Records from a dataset
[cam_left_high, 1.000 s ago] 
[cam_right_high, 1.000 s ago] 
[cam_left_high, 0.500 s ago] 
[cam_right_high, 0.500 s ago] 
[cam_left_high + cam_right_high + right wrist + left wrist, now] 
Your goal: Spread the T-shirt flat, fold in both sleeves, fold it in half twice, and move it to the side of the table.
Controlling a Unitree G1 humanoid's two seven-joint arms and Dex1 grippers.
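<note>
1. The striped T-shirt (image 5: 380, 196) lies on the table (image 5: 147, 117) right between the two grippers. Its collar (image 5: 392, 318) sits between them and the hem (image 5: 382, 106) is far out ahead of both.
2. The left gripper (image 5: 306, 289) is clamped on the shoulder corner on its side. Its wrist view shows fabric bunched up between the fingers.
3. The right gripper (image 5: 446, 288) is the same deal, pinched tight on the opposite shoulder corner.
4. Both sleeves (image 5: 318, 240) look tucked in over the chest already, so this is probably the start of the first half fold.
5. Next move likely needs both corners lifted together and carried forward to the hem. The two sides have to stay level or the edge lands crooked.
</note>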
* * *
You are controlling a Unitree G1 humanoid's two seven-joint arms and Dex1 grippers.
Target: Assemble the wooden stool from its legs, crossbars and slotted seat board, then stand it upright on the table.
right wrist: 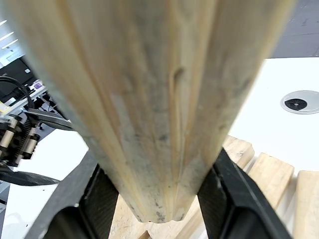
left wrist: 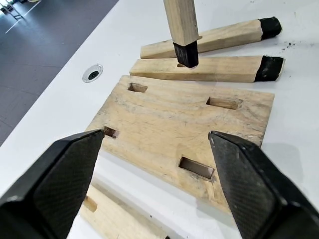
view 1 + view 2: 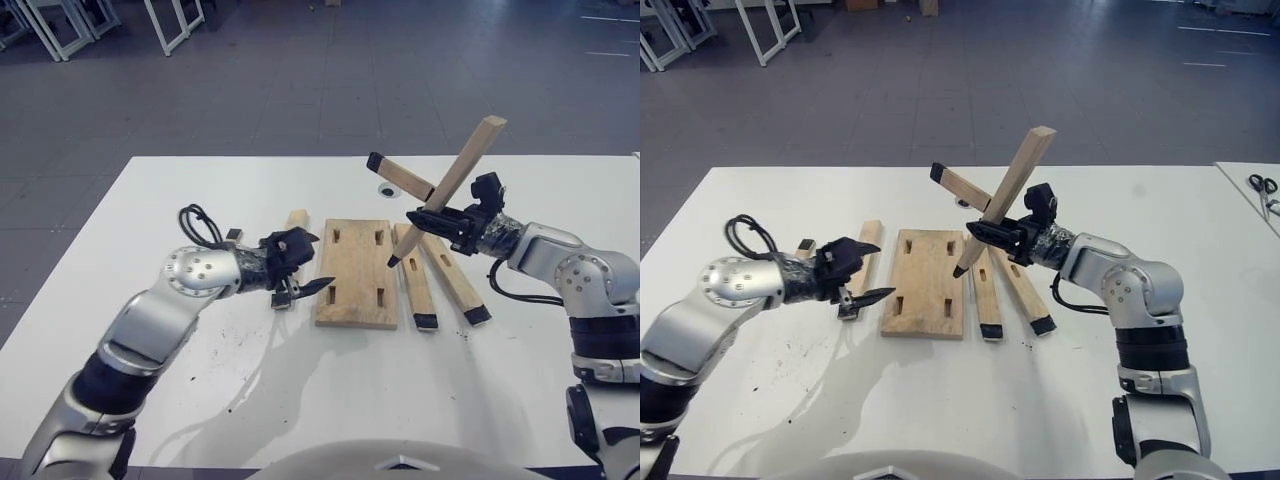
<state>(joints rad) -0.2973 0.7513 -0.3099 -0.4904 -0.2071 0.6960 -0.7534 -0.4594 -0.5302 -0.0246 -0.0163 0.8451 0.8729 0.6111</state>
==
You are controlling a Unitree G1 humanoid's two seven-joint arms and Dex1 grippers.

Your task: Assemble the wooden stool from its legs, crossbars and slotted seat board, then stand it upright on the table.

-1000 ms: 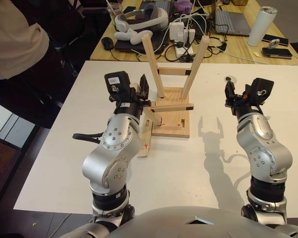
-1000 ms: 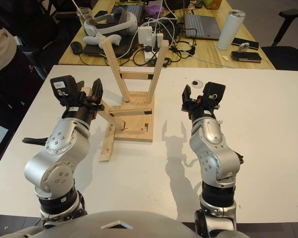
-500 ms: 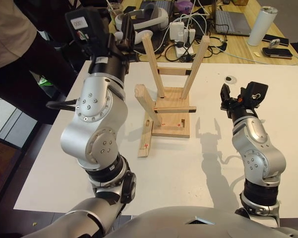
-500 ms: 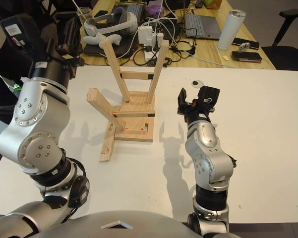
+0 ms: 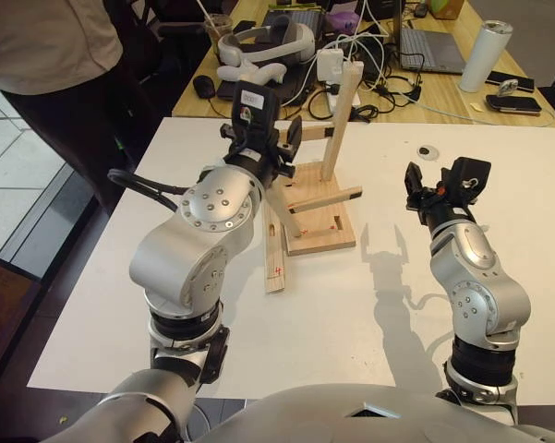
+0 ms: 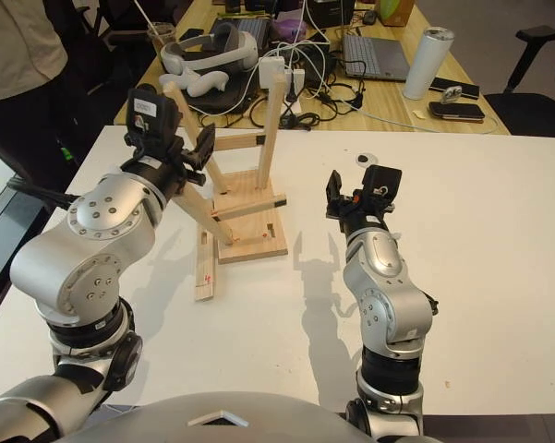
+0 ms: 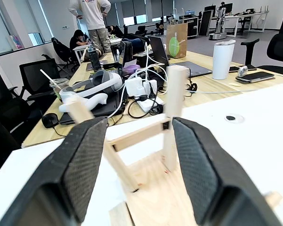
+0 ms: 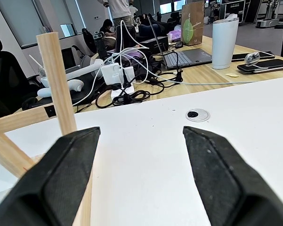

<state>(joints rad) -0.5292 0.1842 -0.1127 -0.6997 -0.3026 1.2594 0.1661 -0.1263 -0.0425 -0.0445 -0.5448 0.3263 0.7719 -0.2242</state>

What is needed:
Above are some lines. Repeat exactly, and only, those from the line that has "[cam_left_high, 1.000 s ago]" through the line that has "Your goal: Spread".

Task response:
[cam_left_high, 1.000 s ago] 
[cam_right_high, 1.000 s ago] 
[cam_left_high, 0.500 s ago] 
[cam_right_high, 0.500 s ago] 
[cam_left_high + cam_right_high + right wrist + left wrist, now] 
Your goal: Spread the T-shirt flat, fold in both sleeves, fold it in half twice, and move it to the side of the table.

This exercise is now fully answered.